The apostle says in our text: “But now the righteousness of God has been manifested apart from the law, although the Law and the Prophets bear witness to it-- the righteousness of God through faith in Jesus Christ for all who believe.”  This saving action that gives us a righteous status before God does not occur through the law.  But it is something that God’s Word in the Old Testament had promised. 

          Paul says that God’s righteousness has been manifested now – a righteousness that is through faith in Jesus Christ.  It has been manifested now because God has acted in a dramatic and definitive way through his Son. The apostle reveal in our text that “all have sinned and fall short of the glory of God, and are justified by his grace as a gift, through the redemption that is in Christ Jesus, whom God put forward as a propitiation by his blood, to be received by faith.”

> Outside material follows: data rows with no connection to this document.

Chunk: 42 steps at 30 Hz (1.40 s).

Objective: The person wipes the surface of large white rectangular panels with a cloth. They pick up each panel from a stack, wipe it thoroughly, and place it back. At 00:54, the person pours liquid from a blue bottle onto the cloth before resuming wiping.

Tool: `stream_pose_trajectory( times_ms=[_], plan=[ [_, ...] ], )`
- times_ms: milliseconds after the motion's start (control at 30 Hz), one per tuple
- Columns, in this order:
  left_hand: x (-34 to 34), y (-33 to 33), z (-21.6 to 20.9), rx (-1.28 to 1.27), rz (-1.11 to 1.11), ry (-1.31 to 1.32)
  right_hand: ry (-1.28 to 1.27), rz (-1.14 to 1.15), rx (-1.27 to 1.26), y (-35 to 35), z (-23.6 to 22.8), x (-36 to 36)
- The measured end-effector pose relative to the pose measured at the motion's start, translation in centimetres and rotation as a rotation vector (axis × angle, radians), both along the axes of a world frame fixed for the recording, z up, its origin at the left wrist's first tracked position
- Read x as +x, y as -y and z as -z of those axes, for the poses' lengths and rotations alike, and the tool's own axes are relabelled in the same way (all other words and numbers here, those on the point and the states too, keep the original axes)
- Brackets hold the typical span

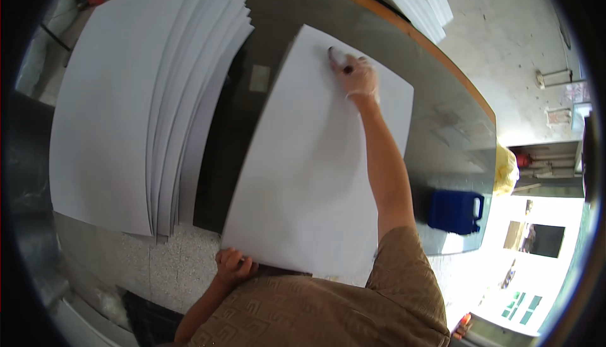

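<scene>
A large white sheet or board (315, 145) lies on the dark glossy table before me, perhaps atop others like it. Across its far part stretches my right arm. My right hand (360, 82), in a thin clear glove, is closed around a small pale object with dark ends (339, 58) and rests on the white surface. What kind of object it is, I cannot make out. At the near left corner, my left hand (235, 266) has its bare fingers curled over the edge of the board.
A fanned stack of large white sheets (113, 107) sits to the left. A blue jerrycan (456, 211) stands at the right on the table (442, 126), which has an orange-brown edge. Beyond it are more white sheets (420, 0) and a yellow bag (505, 170).
</scene>
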State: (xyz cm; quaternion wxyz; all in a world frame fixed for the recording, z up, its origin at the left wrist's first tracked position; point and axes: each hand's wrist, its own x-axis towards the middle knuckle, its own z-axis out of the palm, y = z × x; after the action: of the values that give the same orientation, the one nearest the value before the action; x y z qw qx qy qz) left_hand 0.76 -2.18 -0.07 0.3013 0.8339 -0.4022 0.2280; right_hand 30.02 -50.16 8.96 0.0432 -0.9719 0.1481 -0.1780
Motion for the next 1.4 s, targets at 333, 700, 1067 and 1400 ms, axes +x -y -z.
stream_pose_trajectory(
  times_ms=[333, 700, 1067, 1400],
  plan=[
    [1.7, 0.2, 1.7, 0.018, 0.069, 0.112, -0.123, -0.460, 0.275, -18.6, -2.8, -39.0],
    [0.1, 0.6, 0.5, 0.014, -0.027, 0.040, 0.002, 0.020, 0.040, 5.4, -0.4, -6.0],
    [0.3, 1.6, 0.1, 0.009, -0.076, 0.042, 0.077, -0.002, 0.050, 3.5, 0.1, -13.4],
    [1.9, 1.7, 1.4, -0.023, -0.015, 0.134, -0.065, -0.237, 0.242, -14.2, -2.4, -45.1]
  ],
)
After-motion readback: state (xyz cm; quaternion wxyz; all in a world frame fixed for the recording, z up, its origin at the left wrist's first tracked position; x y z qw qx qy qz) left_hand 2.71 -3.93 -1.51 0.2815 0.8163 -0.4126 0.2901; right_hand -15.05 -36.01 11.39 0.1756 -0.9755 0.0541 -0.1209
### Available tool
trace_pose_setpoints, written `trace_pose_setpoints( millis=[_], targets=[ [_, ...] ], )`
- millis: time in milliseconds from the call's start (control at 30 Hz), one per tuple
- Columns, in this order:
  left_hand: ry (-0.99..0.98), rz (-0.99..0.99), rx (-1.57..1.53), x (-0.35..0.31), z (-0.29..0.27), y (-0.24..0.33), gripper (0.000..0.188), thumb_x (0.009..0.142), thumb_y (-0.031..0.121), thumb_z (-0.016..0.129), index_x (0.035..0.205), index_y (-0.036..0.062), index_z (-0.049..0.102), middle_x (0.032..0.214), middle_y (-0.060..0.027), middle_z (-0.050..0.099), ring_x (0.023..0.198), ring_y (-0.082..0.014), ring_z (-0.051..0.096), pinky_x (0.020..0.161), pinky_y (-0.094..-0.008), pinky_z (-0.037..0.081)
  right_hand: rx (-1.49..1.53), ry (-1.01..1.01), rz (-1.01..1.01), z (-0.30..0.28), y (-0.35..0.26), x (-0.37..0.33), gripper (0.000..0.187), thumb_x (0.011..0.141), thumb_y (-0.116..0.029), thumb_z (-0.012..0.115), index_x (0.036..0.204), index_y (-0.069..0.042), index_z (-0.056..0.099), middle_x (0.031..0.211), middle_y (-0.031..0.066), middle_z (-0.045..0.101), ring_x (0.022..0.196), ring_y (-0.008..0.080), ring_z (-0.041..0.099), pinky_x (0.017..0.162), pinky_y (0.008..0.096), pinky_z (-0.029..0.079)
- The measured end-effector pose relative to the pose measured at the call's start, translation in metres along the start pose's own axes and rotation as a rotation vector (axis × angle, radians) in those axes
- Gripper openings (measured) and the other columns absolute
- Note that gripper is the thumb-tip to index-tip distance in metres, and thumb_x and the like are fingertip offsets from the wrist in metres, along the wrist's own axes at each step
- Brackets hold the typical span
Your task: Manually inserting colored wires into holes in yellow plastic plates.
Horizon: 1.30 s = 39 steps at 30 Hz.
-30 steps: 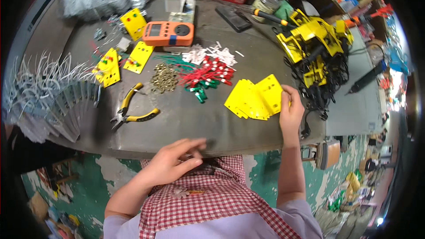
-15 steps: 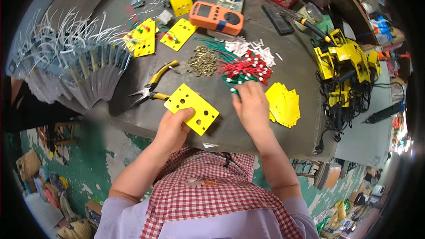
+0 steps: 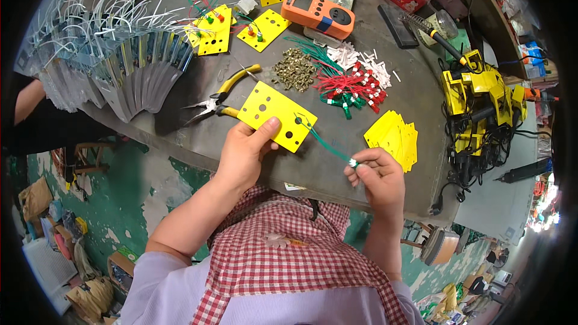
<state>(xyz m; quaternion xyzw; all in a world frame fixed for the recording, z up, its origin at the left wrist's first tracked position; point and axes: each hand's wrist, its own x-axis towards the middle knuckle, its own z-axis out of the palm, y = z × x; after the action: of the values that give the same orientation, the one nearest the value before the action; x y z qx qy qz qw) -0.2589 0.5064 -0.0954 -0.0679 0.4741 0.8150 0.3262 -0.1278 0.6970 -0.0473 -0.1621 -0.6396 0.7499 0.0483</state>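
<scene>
My left hand (image 3: pixel 245 153) pinches the near left edge of a yellow metal plate (image 3: pixel 274 108) with several round holes, thumb on top. In my right hand (image 3: pixel 384 180), thumb and fingers grip a small green indicator light with a white collar (image 3: pixel 353 162). Its green wires (image 3: pixel 328 145) stretch across to the plate, with their ends at a hole near its right side; whether they pass through cannot be made out. Right of that hand lies a fanned stack of yellow plates (image 3: pixel 391 138). Beyond the held plate are red-wired lights (image 3: pixel 340 84), green-wired lights (image 3: pixel 346 108) and brass nuts (image 3: pixel 294 69).
Yellow-handled pliers (image 3: pixel 224 93) lie left of the held plate. Farther back are plates fitted with lights (image 3: pixel 260 30) and an orange meter (image 3: pixel 318 13). Wired grey panels (image 3: pixel 129 72) crowd the left; yellow brackets with black cables (image 3: pixel 475 102) the right. White sleeves (image 3: pixel 368 63) lie loose.
My right hand has taken a green-wired light from the pile and moved it toward me and rightward. Its wire ends are now at the plate. The plate has turned slightly.
</scene>
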Motion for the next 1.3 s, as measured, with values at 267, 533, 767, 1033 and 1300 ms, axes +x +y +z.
trace_pose_setpoints(
  millis=[267, 533, 767, 1033, 1300],
  targets=[
    [0.023, 0.061, -0.039, 0.0, -0.003, -0.001, 0.021, 0.085, 0.018, 0.062, 0.1, 0.0025, 0.059, 0.092, -0.0035, 0.063, 0.076, -0.0089, 0.057, 0.064, -0.022, 0.044, -0.074, -0.052, 0.172, -0.001, 0.008, -0.002, 0.019, 0.082, 0.001, 0.056, 0.101, 0.004, 0.055, 0.088, 0.0081, 0.062, 0.079, 0.0099, 0.059, 0.067, 0.0208, 0.046],
    [0.089, 0.274, 0.245, -0.009, 0.002, 0.0, 0.019, 0.084, 0.014, 0.063, 0.093, -0.0027, 0.061, 0.091, -0.0048, 0.062, 0.077, -0.0105, 0.056, 0.067, -0.024, 0.044, -0.22, 0.048, 0.102, 0.015, -0.004, -0.008, 0.017, 0.081, 0.003, 0.058, 0.097, 0.006, 0.057, 0.087, 0.0076, 0.062, 0.081, 0.0101, 0.059, 0.069, 0.0216, 0.046],
    [0.037, 0.618, 0.551, -0.011, 0.001, -0.007, 0.015, 0.083, 0.008, 0.059, 0.094, -0.0023, 0.062, 0.093, -0.0086, 0.058, 0.084, -0.0169, 0.057, 0.07, -0.0268, 0.045, -0.417, 0.018, -0.038, 0.022, -0.006, -0.006, 0.019, 0.079, 0.007, 0.058, 0.098, 0.005, 0.057, 0.087, 0.0071, 0.062, 0.079, 0.0106, 0.06, 0.07, 0.021, 0.047],
    [-0.079, 0.467, 0.585, -0.031, 0.011, -0.01, 0.017, 0.084, 0.009, 0.058, 0.098, -0.0004, 0.063, 0.089, -0.0106, 0.065, 0.08, -0.0176, 0.063, 0.069, -0.0286, 0.048, -0.713, 0.147, -0.346, 0.056, 0.002, 0.014, 0.02, 0.071, -0.01, 0.073, 0.085, -0.003, 0.06, 0.077, 0.009, 0.063, 0.065, 0.0143, 0.06, 0.057, 0.0282, 0.048],
    [-0.266, 0.405, 0.512, -0.037, 0.006, -0.012, 0.022, 0.085, 0.004, 0.054, 0.106, -0.0004, 0.058, 0.104, -0.0115, 0.061, 0.095, -0.0169, 0.058, 0.08, -0.0283, 0.045, -0.353, 0.259, -0.318, 0.057, 0.035, 0.025, 0.041, 0.067, -0.02, 0.079, 0.089, -0.002, 0.049, 0.069, 0.0009, 0.053, 0.057, 0.0083, 0.045, 0.054, 0.0221, 0.04]
  ],
)
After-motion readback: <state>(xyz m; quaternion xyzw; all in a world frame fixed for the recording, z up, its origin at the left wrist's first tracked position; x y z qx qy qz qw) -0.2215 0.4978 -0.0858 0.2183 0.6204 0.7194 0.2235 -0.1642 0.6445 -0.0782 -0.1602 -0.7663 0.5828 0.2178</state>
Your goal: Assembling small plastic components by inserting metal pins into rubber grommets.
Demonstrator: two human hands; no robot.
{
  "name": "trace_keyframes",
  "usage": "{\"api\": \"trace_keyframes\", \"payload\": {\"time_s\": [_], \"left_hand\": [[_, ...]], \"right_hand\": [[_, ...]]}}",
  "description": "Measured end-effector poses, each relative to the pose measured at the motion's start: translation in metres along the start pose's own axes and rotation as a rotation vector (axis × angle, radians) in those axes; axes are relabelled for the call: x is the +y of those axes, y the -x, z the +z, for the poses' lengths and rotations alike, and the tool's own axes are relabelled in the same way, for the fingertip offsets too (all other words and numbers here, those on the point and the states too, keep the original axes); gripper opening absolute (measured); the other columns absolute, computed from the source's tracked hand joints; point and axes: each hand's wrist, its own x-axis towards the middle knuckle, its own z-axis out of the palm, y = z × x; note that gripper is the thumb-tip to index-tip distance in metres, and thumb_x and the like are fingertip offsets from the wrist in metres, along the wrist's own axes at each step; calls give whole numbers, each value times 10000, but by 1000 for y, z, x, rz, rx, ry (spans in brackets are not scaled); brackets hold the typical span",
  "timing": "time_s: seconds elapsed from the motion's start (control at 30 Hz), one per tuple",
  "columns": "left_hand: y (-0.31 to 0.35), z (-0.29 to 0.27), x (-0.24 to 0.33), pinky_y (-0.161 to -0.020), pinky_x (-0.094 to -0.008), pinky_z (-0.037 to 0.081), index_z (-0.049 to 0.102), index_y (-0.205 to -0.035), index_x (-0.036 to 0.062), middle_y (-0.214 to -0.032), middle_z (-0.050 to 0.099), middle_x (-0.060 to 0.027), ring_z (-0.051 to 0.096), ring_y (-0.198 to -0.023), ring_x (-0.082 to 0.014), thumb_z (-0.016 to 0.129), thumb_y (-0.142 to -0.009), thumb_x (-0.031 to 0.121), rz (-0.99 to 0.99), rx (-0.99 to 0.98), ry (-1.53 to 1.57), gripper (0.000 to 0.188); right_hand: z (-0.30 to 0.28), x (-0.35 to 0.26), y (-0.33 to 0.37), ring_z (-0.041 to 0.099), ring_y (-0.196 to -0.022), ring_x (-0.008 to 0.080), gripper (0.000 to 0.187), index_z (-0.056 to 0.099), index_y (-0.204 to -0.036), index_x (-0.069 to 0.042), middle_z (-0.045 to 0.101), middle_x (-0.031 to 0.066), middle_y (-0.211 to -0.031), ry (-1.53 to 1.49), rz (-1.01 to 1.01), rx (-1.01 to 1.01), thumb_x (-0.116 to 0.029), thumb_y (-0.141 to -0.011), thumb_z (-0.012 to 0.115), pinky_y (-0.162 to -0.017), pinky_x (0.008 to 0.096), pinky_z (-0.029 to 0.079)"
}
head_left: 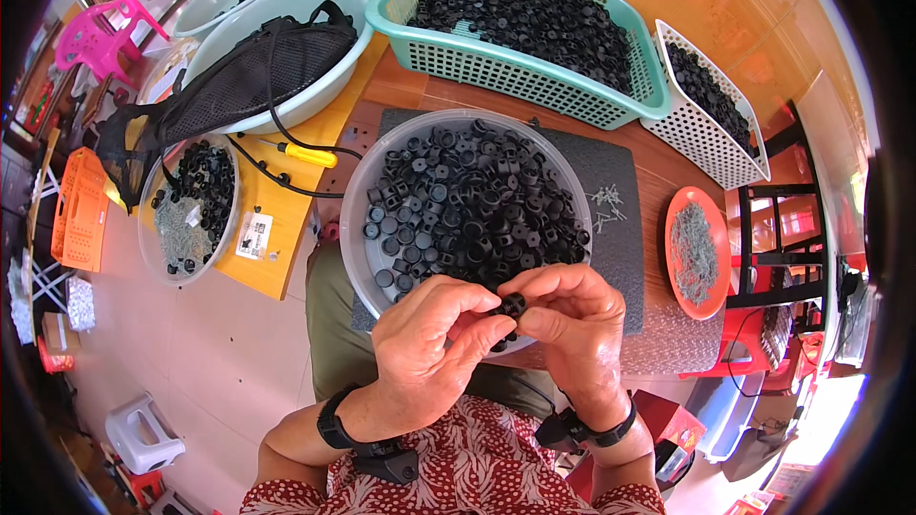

          God has redeemed us in Christ Jesus – he has freed us from sin.  He did this by putting Jesus forward as the sacrifice to atone for our sin.  The Greek word that is translated as “propitiation” recalls the mercy seat that was the cover of the Ark of the Covenant.  On the Day of Atonement, the blood of animals that had been sacrificed was sprinkled on the mercy seat in order make atonement for Israel’s sins.  This was necessary so that the holy God could continue to dwell in Israel’s presence at the tabernacle.

          Jesus died on the cross as the sacrifice that atoned for our sins.  Paul had said in the first chapter, “For the wrath of God is revealed from heaven against all ungodliness and unrighteousness of men.”  The holy God pours out his wrath and judgment against sin.  That’s what he does. That’s what God the Father did to Jesus Christ on the cross in your place.

          Now you receive the redemption won by Christ through faith in him. There are no works involved. As Paul says, we are “justified by his grace as a gift.”  This faith is not a work.  In fact, in chapter four the apostle defines it as the opposite of doing.  This faith worked by the Holy Spirit simply receives the gift from God.

          Paul says in our text that God has done this “to show his righteousness at the present time, so that he might be just and the justifier of the one who has faith in Jesus.”  God has shown himself to be just because he has judged sin through the suffering and death of Jesus on the cross. But he has also justified us – he has given us justification – through faith in Jesus who died on the cross. This means that already now, we know the verdict of the last day. Indeed, we will all stand before the judgment seat of God. But because of faith in Jesus Christ we have been declared by God to be righteous.  It is true now.  It will be true on the Last Day.

          In our text we hear about the death of Jesus.  But of course, when Paul talks about faith in Christ, he means faith in the Lord who died and rose from the dead.  Paul began Romans by referring to the “Son, who was descended from David according to the flesh and was declared to be the Son of God in power according to the Spirit of holiness by his resurrection from the dead, Jesus Christ our Lord.” Or as he will say later in chapter ten, “if you confess with your mouth that Jesus is Lord and believe in your heart that God raised him from the dead, you will be saved. For with the heart one believes and is justified, and with the mouth one confesses and is saved.”

          On this Festival of the Reformation, we give thanks to God for his servant Martin Luther.  Through Luther, the Gospel was returned to the center of the Church’s life – the truth that we are justified by grace, on account of Christ, through faith.  This is a truth that Luther confessed at the risk of his own life.  It is a truth that each one of us must also believe and confess in our lives. 

It is the truth – the good news – that we need to confess by sharing it with others. That’s what Martin Luther did. That’s what the apostle Paul did. As he told the Romans at the beginning of this letter: “For I am not ashamed of the gospel, for it is the power of God for salvation to everyone who believes, to the Jew first and also to the Greek.” In the Gospel we find the assurance of salvation – that we are justified and ready to stand before the judgment seat of God. That is good news that everyone needs to hear.